== DIRECTIONS ==
The lines to find are those in the entries that hold the word "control"; copy every one of them.

--- DATASET EXCERPTS ---

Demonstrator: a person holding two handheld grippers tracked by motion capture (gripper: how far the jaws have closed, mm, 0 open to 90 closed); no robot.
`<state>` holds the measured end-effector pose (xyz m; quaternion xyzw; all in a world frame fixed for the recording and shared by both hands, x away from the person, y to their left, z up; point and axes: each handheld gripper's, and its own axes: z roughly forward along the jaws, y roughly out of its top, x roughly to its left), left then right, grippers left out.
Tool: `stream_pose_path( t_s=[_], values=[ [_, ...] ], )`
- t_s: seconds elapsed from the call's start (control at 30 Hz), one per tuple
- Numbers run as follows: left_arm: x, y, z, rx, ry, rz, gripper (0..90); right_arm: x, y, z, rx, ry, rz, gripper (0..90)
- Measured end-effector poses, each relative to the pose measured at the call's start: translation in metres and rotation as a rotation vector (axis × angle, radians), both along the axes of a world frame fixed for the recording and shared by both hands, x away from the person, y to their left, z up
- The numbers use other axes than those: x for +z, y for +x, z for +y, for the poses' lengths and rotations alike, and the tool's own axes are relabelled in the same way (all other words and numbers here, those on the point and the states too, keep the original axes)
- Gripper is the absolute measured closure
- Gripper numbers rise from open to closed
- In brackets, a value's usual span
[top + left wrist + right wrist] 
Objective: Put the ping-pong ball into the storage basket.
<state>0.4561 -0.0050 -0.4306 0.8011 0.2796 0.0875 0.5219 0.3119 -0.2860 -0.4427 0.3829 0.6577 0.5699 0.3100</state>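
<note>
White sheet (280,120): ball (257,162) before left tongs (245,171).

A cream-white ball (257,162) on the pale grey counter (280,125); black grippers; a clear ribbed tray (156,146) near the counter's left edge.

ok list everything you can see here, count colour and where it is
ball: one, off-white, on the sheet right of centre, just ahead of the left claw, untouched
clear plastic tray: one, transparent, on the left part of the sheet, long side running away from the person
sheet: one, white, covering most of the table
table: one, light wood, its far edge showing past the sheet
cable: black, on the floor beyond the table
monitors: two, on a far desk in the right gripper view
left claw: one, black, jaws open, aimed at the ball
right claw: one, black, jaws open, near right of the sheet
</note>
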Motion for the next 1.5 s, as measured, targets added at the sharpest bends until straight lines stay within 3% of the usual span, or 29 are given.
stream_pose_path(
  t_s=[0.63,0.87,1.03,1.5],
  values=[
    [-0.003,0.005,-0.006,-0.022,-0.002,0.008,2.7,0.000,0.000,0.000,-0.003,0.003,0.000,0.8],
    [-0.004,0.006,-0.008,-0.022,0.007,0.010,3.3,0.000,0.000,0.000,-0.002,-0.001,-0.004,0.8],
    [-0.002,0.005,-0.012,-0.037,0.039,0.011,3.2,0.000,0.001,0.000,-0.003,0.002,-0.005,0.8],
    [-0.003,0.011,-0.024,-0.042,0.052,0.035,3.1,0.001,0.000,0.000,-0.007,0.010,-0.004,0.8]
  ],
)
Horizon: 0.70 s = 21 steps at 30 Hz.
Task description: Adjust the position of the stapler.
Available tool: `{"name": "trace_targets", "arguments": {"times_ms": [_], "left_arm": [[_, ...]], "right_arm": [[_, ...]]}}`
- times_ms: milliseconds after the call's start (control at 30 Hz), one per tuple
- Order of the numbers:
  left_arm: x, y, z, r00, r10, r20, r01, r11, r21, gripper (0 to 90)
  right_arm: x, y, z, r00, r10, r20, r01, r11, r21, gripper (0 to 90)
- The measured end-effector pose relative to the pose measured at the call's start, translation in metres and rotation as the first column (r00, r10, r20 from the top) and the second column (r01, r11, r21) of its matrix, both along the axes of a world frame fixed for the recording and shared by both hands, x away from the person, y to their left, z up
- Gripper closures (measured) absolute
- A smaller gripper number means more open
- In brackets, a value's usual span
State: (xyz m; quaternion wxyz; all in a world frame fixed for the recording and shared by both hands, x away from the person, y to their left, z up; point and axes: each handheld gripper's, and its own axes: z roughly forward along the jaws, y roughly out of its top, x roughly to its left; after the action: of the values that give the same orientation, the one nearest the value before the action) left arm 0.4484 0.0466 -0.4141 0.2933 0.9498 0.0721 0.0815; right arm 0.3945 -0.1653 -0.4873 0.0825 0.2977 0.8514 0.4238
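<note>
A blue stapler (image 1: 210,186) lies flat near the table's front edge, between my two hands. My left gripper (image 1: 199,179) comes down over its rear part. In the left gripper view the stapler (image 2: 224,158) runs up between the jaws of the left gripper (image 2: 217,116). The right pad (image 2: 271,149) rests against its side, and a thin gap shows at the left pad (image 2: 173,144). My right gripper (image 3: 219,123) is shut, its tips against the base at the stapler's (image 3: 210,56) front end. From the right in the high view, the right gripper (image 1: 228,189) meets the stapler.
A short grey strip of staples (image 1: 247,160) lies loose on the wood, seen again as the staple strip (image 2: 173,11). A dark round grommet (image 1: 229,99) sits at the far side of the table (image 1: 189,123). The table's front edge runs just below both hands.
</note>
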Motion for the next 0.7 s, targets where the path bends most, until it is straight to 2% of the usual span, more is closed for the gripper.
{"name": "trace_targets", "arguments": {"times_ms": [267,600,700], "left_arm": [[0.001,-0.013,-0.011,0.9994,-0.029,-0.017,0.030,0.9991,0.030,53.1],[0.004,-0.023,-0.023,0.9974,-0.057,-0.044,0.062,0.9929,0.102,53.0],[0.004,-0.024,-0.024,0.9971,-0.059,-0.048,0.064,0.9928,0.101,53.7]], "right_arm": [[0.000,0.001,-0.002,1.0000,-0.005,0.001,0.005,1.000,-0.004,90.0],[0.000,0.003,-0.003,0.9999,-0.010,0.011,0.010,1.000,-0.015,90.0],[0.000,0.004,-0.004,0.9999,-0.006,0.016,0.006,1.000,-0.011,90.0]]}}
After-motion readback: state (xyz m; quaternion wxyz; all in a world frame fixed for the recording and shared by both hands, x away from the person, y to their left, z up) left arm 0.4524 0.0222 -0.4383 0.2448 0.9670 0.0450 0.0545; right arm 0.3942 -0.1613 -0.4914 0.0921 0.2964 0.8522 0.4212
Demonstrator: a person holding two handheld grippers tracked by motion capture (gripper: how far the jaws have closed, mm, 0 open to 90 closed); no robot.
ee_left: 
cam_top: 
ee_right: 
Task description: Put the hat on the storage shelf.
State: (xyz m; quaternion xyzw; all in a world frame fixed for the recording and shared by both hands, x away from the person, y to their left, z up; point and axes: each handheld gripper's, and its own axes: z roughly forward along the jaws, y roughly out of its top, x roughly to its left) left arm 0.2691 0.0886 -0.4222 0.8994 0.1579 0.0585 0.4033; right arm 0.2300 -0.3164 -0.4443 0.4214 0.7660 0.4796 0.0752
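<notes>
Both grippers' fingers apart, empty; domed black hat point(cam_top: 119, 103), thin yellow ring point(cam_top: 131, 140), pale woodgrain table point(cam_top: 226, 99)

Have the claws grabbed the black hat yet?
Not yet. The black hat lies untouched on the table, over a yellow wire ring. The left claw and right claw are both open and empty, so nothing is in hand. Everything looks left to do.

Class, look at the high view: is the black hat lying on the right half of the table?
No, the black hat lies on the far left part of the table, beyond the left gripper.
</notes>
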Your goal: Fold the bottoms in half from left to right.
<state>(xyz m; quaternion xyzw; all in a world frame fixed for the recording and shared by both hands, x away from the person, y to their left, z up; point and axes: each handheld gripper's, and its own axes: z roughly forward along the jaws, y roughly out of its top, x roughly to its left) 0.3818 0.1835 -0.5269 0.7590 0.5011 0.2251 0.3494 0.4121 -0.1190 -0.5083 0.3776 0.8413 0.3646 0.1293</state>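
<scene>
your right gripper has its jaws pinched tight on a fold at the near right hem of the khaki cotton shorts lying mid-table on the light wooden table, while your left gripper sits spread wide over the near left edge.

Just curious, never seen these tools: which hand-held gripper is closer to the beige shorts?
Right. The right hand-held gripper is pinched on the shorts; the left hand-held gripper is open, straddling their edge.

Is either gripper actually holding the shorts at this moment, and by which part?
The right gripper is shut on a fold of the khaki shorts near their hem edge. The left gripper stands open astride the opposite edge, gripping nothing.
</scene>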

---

== YOUR SOLUTION ==
- t_s: seconds elapsed from the call's start (control at 30 Hz), one per tuple
- times_ms: milliseconds after the call's start (control at 30 Hz), one per tuple

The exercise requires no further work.